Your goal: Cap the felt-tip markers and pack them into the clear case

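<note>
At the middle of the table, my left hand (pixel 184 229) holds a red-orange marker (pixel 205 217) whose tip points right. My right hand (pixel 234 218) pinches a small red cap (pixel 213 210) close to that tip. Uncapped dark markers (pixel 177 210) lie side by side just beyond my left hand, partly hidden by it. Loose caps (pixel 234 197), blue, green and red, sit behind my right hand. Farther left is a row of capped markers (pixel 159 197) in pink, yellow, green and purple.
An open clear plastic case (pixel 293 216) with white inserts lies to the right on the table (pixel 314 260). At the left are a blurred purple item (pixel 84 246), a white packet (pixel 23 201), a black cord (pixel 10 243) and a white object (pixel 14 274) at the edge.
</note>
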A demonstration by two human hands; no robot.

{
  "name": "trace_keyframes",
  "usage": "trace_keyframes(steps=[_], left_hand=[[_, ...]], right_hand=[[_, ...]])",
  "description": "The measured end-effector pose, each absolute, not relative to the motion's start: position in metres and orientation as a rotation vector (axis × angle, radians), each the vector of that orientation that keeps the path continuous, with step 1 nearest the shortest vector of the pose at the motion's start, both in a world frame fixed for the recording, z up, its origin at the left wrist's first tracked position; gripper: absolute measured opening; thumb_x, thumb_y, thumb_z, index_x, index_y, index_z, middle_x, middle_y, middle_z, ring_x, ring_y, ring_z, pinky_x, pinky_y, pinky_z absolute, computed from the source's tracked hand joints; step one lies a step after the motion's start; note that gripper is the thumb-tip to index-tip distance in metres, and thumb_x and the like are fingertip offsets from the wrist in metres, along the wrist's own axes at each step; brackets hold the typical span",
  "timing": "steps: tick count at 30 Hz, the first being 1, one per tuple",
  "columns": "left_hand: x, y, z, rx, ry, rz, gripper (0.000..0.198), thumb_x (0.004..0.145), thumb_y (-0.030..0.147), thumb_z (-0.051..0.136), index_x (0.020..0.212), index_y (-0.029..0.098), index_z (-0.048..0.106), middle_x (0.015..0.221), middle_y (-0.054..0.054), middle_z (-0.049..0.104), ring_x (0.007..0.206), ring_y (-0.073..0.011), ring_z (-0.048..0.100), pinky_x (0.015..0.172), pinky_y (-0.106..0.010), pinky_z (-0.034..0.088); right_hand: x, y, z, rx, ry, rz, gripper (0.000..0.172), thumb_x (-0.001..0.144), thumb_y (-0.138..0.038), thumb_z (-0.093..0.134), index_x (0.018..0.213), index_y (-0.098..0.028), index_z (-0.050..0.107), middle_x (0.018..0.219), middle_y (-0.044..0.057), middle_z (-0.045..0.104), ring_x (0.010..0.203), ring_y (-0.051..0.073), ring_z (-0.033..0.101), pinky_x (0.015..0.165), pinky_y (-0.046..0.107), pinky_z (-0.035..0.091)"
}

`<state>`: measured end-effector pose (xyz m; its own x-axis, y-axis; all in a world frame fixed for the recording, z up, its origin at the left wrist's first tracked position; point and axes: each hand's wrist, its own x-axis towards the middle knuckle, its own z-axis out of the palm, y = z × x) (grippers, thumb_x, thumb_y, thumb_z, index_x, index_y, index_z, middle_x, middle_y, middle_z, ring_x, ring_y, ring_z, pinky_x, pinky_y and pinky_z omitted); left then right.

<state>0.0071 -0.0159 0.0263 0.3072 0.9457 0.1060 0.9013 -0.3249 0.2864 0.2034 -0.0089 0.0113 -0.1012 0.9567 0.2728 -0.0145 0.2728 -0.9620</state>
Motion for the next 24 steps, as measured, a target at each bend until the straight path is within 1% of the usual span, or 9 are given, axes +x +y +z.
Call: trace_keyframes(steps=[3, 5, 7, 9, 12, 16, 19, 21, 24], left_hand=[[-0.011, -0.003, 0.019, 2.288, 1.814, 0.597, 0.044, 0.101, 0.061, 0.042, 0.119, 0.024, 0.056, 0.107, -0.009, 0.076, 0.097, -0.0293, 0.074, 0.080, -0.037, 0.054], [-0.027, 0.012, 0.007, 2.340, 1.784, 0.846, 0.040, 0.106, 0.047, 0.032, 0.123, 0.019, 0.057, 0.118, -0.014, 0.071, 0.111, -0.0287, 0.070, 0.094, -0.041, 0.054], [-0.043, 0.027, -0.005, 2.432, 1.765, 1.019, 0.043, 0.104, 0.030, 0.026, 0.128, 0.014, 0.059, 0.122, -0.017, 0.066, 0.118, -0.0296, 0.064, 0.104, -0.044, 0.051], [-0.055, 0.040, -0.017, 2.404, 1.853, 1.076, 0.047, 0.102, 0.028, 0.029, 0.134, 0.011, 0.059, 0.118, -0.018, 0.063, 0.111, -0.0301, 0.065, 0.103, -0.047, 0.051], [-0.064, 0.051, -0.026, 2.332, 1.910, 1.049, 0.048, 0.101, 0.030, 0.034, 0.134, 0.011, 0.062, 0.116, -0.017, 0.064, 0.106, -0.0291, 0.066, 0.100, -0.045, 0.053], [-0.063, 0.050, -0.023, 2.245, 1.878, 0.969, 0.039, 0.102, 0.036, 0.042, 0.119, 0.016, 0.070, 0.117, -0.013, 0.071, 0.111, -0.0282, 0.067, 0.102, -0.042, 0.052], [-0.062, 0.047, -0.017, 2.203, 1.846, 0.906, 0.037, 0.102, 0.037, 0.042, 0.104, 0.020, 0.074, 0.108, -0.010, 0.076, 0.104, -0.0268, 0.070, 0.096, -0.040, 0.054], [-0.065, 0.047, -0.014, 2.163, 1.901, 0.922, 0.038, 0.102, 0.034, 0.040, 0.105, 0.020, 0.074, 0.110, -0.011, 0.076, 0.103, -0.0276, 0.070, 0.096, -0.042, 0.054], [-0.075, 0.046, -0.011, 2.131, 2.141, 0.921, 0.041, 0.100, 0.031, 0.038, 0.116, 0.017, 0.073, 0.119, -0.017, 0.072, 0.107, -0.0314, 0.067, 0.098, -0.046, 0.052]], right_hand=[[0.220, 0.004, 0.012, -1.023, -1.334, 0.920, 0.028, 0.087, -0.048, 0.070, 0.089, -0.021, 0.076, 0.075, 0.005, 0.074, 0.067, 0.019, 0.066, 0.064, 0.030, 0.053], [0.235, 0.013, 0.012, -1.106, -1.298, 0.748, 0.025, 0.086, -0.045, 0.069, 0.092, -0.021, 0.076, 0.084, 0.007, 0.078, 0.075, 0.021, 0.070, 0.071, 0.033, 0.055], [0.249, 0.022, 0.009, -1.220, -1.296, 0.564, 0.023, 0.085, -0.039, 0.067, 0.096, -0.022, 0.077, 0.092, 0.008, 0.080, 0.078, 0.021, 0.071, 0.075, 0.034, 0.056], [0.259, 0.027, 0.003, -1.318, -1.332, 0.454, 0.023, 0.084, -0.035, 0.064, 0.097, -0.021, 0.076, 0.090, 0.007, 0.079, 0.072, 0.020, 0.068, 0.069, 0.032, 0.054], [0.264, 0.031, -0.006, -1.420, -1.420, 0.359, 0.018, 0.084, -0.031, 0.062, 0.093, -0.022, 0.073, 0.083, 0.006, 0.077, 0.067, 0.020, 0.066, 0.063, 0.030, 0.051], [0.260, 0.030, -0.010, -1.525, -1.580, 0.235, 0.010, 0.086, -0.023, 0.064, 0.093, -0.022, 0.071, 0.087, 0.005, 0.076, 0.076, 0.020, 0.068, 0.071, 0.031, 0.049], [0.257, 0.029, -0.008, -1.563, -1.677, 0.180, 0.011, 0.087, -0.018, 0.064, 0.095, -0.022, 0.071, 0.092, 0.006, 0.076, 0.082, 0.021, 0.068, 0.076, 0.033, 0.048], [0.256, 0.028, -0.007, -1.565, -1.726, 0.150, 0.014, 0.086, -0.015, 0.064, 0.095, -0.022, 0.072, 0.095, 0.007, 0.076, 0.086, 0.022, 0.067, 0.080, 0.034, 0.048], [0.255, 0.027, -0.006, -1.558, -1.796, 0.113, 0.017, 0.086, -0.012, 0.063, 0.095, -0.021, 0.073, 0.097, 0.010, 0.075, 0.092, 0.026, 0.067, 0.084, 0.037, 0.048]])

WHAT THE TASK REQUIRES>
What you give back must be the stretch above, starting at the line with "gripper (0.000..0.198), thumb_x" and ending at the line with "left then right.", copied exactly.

RESULT FOR THIS EXERCISE>
  "columns": "left_hand: x, y, z, rx, ry, rz, gripper (0.000..0.198), thumb_x (0.004..0.145), thumb_y (-0.030..0.147), thumb_z (-0.051..0.136), index_x (0.020..0.212), index_y (-0.029..0.098), index_z (-0.048..0.106), middle_x (0.015..0.221), middle_y (-0.054..0.054), middle_z (-0.049..0.104), ring_x (0.007..0.206), ring_y (-0.073..0.011), ring_z (-0.048..0.100), pinky_x (0.015..0.172), pinky_y (-0.106..0.010), pinky_z (-0.034..0.088); right_hand: x, y, z, rx, ry, rz, gripper (0.000..0.172), thumb_x (-0.001..0.144), thumb_y (-0.138..0.038), thumb_z (-0.093..0.134), index_x (0.018..0.213), index_y (-0.098..0.028), index_z (-0.050..0.107), middle_x (0.018..0.219), middle_y (-0.044..0.057), middle_z (-0.045..0.104), ring_x (0.010..0.203), ring_y (-0.051..0.073), ring_z (-0.033..0.101), pinky_x (0.015..0.165), pinky_y (-0.046..0.107), pinky_z (-0.035..0.091)"
}

`<state>`: measured end-effector pose (xyz m; its own x-axis, y-axis; all in a world frame fixed for the recording, z up, its origin at the left wrist's first tracked position; point and axes: each hand's wrist, its own x-axis towards the middle knuckle, its own z-axis out of the palm, y = z × x) (grippers, thumb_x, thumb_y, thumb_z, index_x, index_y, index_z, middle_x, middle_y, middle_z, ring_x, ring_y, ring_z, pinky_x, pinky_y and pinky_z omitted); left then right.

The output is complete as shown.